**TASK:** Report how many lines below include the string "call". Please keep the reply to that number.

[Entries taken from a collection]

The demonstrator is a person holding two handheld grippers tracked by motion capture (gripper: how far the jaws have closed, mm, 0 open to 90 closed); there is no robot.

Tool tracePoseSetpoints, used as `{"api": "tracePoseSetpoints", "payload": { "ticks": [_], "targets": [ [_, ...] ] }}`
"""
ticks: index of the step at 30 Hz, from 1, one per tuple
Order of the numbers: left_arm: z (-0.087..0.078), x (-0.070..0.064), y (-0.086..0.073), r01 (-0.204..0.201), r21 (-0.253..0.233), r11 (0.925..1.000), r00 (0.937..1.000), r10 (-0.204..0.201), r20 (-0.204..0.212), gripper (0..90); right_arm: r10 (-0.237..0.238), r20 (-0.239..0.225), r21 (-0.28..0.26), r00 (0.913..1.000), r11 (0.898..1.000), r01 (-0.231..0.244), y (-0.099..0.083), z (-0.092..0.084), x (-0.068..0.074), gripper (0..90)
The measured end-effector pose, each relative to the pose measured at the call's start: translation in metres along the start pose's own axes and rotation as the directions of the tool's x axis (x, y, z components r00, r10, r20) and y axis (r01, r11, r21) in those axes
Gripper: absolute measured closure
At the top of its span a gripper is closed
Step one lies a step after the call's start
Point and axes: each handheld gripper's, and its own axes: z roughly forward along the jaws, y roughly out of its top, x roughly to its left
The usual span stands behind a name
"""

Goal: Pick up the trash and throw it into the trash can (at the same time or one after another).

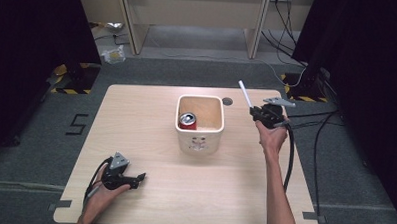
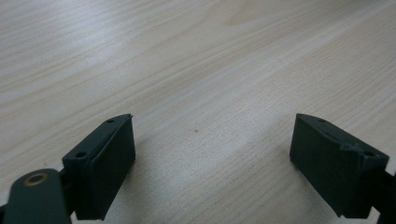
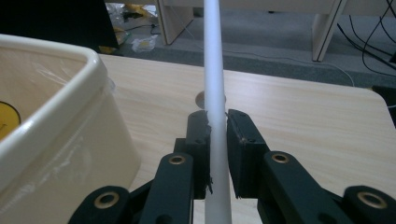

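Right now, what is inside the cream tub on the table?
The tub holds a red drinks can standing upright against its left wall, silver top showing. The rest of the floor looks bare in the high view; the near wall hides the front strip.

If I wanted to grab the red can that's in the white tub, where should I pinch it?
Probably from straight above. The red can stands upright in the near-left corner of the white tub, whose walls block its sides. Pinch across the round top rim, jaws opened wider than the can, then lift straight up. The open left gripper is free; the right gripper holds a white straw.
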Motion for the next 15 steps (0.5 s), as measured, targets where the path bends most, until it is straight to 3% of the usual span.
{"api": "tracePoseSetpoints", "payload": {
  "ticks": [15],
  "targets": [
    [0.000,0.000,0.000,0.001,-0.001,1.0000,1.0000,-0.001,0.000,13.2,-0.034,-0.056,-0.041,0.9978,0.999,0.032,0.028,-0.002,0.025,79.4]
  ]
}}
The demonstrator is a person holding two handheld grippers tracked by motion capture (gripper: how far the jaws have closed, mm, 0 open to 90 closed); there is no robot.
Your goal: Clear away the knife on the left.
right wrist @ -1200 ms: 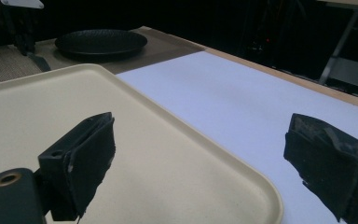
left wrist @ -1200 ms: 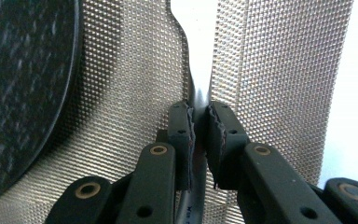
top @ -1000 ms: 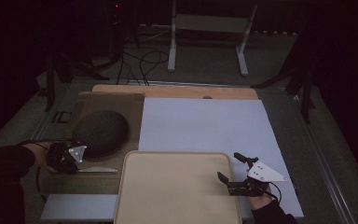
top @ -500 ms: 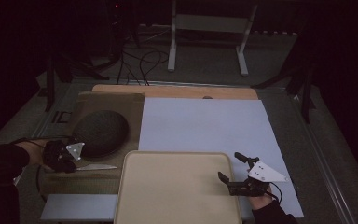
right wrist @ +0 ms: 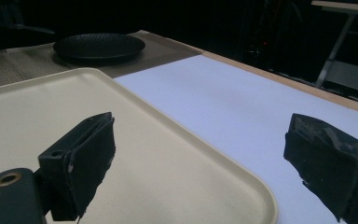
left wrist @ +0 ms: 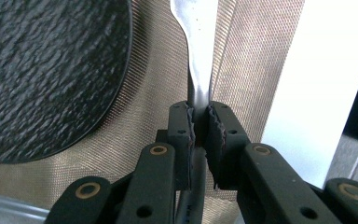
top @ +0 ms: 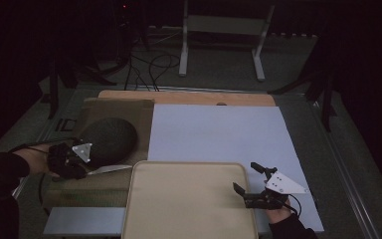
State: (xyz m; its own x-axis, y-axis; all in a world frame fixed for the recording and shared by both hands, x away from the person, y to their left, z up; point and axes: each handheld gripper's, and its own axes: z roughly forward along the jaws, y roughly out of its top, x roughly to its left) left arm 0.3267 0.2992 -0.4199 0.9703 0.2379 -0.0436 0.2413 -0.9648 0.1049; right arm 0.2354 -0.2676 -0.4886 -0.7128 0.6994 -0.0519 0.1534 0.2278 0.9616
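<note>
Left tool (left wrist: pixel 200 123): clenched on the handle of a silver utensil (left wrist: pixel 198 51), which juts forward from the jaws, off the woven placemat (left wrist: pixel 149 84).
Right tool (right wrist: pixel 200 163): released, jaws wide, poised above the near corner of the cream tray (right wrist: pixel 121 154).
Black plate (left wrist: pixel 46 70): just left of the left tool, on the placemat.
Done: utensil gripped and raised.
Left: likely carrying it to the tray and setting it down; the tray holds nothing yet.
</note>
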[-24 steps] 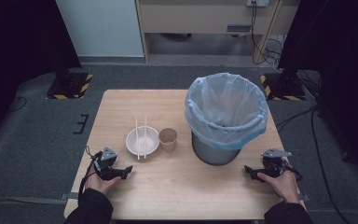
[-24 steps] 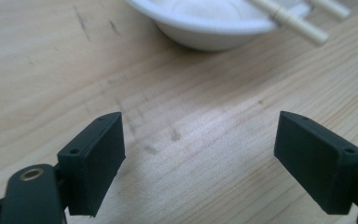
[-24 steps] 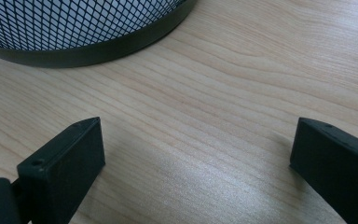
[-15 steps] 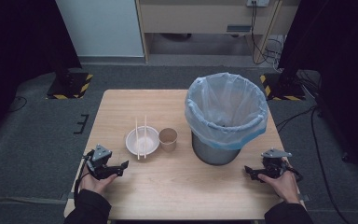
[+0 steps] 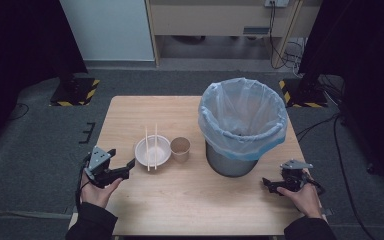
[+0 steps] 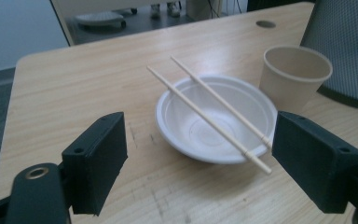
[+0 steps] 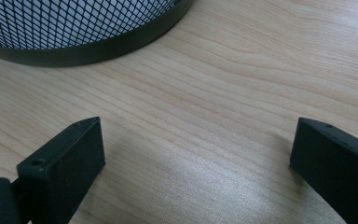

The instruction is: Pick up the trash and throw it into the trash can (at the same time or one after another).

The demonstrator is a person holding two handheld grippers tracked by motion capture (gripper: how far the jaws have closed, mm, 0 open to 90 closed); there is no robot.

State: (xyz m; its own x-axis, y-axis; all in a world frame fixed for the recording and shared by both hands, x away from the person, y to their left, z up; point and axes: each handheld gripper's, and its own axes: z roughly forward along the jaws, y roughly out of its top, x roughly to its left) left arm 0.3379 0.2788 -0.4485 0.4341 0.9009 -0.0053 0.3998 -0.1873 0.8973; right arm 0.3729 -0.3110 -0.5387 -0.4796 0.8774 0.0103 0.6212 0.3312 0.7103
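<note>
We hold both grippers with jaws released — left gripper (image 5: 125,165) near the worktop's (image 5: 190,210) left edge, facing the white bowl (image 6: 214,121) bridged by chopsticks (image 6: 209,116); right gripper (image 5: 269,184) by the bin (image 5: 242,125) near the right edge.

**No legible text in any view**

No word, brand, number or label can be read here. The white bowl (image 6: 216,119) and paper cup (image 6: 294,74) ahead of the left gripper (image 6: 200,158) are plain, and the chopsticks (image 6: 214,112) carry no print. The mesh bin (image 7: 79,28) just beyond the right gripper (image 7: 196,168) has no tag on its base band. The only sign-like marks are yellow-and-black hazard stripes (image 5: 75,91) on floor stands far beyond the bench (image 5: 195,200); they bear no lettering.
</note>
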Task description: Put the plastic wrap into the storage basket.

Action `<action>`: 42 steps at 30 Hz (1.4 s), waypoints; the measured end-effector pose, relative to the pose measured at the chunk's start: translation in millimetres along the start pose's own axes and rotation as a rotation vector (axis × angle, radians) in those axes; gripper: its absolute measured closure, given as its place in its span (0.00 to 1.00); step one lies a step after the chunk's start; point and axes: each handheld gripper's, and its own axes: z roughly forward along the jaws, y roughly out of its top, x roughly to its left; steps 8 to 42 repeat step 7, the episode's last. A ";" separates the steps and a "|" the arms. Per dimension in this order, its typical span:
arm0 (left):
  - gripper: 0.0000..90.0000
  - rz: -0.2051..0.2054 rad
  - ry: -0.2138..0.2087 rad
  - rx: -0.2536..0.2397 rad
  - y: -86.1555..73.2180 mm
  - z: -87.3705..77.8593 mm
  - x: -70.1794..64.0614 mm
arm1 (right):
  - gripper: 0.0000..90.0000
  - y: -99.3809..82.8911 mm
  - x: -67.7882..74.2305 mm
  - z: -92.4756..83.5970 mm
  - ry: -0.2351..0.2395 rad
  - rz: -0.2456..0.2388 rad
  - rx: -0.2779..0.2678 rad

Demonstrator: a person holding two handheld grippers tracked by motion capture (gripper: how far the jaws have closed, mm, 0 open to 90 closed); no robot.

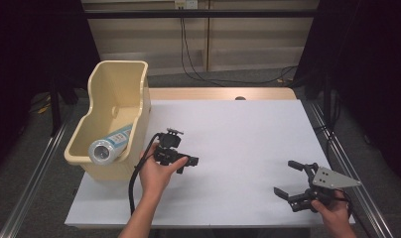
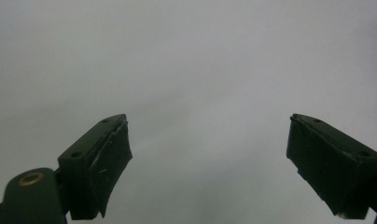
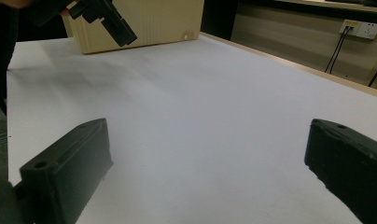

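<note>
In the high view, one bottle (image 1: 109, 145) lies on its side inside the one beige bin (image 1: 120, 79) at the left of the frame, its round end turned toward the person. So the main step seems done: the bottle is already in the bin, and no other loose thing lies on the white table (image 1: 238, 129) to be carried. What is left, as a judgement, is maybe only to draw the hands back.

The left gripper (image 1: 187, 162) is held just right of the bin, near the middle of the frame. In the left gripper view its jaws stand wide apart and nothing is between them; behind them there is only the pale surface. The right gripper (image 1: 290, 179) is at the lower right of the high view, well apart from the bin. Its jaws are also spread, and the right gripper view shows bare table between them, with the bin far off at the upper left.

The count: one bin, one bottle, two grippers, two hands.
</note>
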 end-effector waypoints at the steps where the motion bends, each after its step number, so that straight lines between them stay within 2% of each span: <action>1: 0.14 0.000 0.000 0.000 0.0 0.0 0.0 | 0.00 -0.2 -0.1 0.1 0.001 -0.001 -0.001; 2: 0.14 0.031 0.013 -0.085 -8.4 1.6 -2.9 | 0.00 -0.2 0.1 0.3 0.001 -0.002 0.000; 4: 0.14 0.071 0.034 -0.147 -13.9 1.6 -5.7 | 0.00 -0.3 0.3 0.5 0.003 -0.002 0.000; 6: 0.14 0.108 0.054 -0.254 -19.8 0.6 -7.6 | 0.00 -0.4 0.8 0.5 0.000 -0.002 0.002; 42: 0.14 0.108 0.054 -0.254 -19.8 0.6 -7.6 | 0.00 -0.7 0.8 0.5 0.002 -0.004 0.004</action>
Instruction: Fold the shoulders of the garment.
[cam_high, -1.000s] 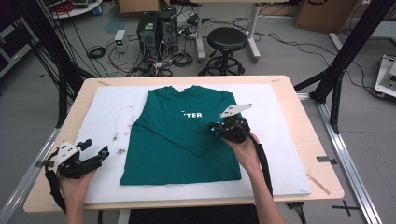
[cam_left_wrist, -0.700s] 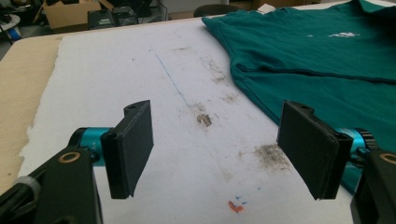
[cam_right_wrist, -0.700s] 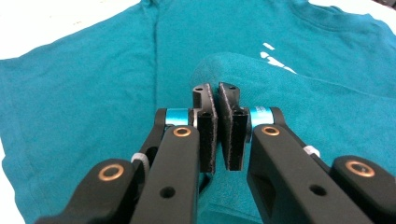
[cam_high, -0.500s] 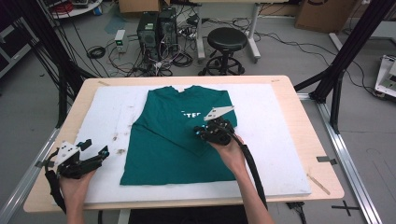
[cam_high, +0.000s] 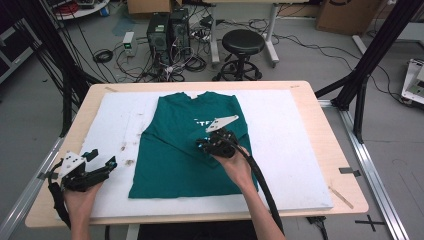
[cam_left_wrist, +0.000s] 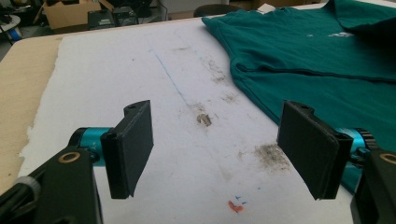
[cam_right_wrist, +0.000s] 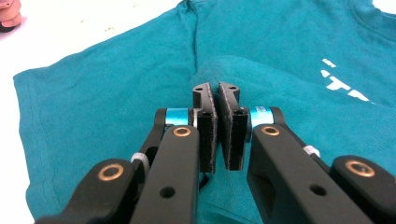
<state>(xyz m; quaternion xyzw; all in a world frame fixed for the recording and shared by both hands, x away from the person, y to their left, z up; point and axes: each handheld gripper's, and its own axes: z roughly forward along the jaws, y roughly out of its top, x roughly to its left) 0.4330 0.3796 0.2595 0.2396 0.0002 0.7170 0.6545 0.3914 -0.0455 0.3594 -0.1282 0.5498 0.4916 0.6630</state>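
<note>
A teal T-shirt (cam_high: 175, 165) with white lettering lies flat on the white mat (cam_high: 295, 145). My right gripper (cam_high: 201, 145) is over the shirt's middle, pointing left and shut on a raised fold of its cloth. In the right gripper view the pads (cam_right_wrist: 216, 100) sit almost together, and the teal fabric (cam_right_wrist: 93, 102) bulges up at their tips. My left gripper (cam_high: 102, 162) rests at the mat's front left, just left of the shirt's hem. Its jaws are open wide over stained bare mat (cam_left_wrist: 187, 93), and the shirt (cam_left_wrist: 317, 51) lies to its right.
The wooden table (cam_high: 345, 190) frames the mat. Black frame legs (cam_high: 360, 85) stand at the table's left and right sides. A stool (cam_high: 243, 42), computers and cables are on the floor beyond the far edge.
My right gripper has moved left across the shirt, pulling the right part of the cloth over towards the middle. The left gripper has stayed put.
</note>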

**TASK OUTPUT:** 2